Just thinking out load a bit too. I have restored smaller round window frame trim but never built a round window from scratch. There is a gorgeous old mansion with some along the top floor that date back to the 1800s so the concept is not new.

Good luck. Keep us posted. Pray you never break one of those because something tells me the glass is not going to be cheap.

user1007 09-28-2012 03:56 PM

Found this, a little different approach using epoxy to make 4-7' round window frames. As stated, it is more boat building technique than home building though. Not sure what your inspector will say.

http://www.epoxyworks.com/12/circwindow.html

obi_donkenobi 09-28-2012 07:37 PM

More great comments and ideas
 
Yes, I was planning to get with the Bldg Dept to verify code requirements, and to make these windows double-paned; from what I gather off the web, only the inside or outside panes have to be tempered, not both. That'd be nice (i.e., cheaper).

It would be easier to cut round holes in a square frame, and that idea did appeal to me, BUT, it wouldn't look or be as cool, so I'm afraid I'm going to have to go the hard road, and make truly round windows - oof!

sdsester: Cool link to the writeup on that boatbuilder guy's round windows.
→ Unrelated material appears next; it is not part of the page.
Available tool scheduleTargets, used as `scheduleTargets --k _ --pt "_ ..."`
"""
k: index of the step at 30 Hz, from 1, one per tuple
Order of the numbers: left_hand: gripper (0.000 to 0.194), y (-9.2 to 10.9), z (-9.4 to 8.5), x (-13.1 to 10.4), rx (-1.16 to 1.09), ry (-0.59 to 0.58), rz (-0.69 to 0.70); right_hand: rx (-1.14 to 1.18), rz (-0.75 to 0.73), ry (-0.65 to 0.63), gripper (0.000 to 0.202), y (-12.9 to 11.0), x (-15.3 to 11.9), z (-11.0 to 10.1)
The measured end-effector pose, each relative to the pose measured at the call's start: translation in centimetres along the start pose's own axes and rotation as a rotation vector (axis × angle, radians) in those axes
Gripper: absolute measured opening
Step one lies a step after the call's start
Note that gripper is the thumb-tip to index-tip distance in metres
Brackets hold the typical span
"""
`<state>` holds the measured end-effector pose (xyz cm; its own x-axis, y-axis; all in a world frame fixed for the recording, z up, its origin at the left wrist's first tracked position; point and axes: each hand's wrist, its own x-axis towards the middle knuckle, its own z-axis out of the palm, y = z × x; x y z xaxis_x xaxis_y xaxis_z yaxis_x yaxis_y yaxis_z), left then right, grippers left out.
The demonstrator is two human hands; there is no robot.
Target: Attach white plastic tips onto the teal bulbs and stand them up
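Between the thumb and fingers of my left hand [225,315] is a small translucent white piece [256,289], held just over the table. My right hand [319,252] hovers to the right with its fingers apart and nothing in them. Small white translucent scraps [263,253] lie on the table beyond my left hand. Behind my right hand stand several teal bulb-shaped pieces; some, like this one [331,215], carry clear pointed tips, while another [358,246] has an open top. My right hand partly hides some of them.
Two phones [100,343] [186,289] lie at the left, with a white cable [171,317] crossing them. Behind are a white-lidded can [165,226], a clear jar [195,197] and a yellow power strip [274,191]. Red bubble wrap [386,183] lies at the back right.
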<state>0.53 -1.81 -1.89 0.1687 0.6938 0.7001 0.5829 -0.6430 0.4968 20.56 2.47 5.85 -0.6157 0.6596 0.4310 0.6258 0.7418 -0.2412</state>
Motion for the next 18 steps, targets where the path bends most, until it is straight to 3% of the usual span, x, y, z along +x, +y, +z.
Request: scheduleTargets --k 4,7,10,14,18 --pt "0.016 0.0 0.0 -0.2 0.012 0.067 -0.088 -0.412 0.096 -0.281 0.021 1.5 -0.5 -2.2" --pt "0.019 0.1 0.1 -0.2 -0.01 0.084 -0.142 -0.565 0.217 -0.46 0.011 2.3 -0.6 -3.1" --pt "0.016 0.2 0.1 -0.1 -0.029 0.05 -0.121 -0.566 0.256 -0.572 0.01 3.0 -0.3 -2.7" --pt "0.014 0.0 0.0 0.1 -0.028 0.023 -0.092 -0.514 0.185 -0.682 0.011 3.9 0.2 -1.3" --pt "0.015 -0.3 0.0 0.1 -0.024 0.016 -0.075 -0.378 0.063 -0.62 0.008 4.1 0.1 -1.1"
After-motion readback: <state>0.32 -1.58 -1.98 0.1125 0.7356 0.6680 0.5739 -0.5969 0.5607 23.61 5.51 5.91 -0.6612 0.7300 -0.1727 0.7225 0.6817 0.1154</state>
However, it only dealt with the window frame - not the window itself. My window frame will be shaped concrete, so that shouldn't be a problem for me. I do believe a homemade steamer is in my future, though!

Here’s another cool concept I just thought up: make the windows openable on a pivot point either in the vertical center, or maybe offset a bit to one side. If the window frame slopes away from the sill, sealing it to keep water out shouldn’t be too hard. That might require some custom metalwork for the required hardware. Whee!

I plan to blog the whole project. If you're interested, I have another blog about a trip I took back in 2009, cycling around the US on a recumbent tricycle. http://cycleamerica2009.blogspot.com/

user1007 09-28-2012 07:54 PM

Quote:

Originally Posted by obi_donkenobi (Post 1019517)
Here’s another cool concept I just thought up: make the windows openable on a pivot point either in the vertical center, or maybe offset a bit to one side. If the window frame slopes away from the sill, sealing it to keep water out shouldn’t be too hard. That might require some custom metalwork for the required hardware. Whee!

You are talking a pretty heavy piece of glass of your window sandwich is two thermal panels or something and your diameter is 7'. Your frame material is going to have to be pretty strong and the hardware robust so the wind doesn't grab the whole thing. Pivoting windows are certainly doable though but perhaps not so large as you have in mind. There will be a lot of weight and stresses in a couple directions especially on the bottom pin if you put the hardware top and bottom.
http://images1.hellotrade.com/data2/...ws-250x250.jpg

By the way, walked past a restaurant with round windows on the way home from the bank and paid some attention to the trim. It looks like they used tongue and groove about 4" wide. Looked alright.

obi_donkenobi 09-28-2012 08:27 PM

A weighty consideration
 
sdsester: Good point (about the weight). From the center, then (if the Bldg Dept even allows it - which they might).

Ach - a fellow FSMer! I've got the car magnet, meself, matey!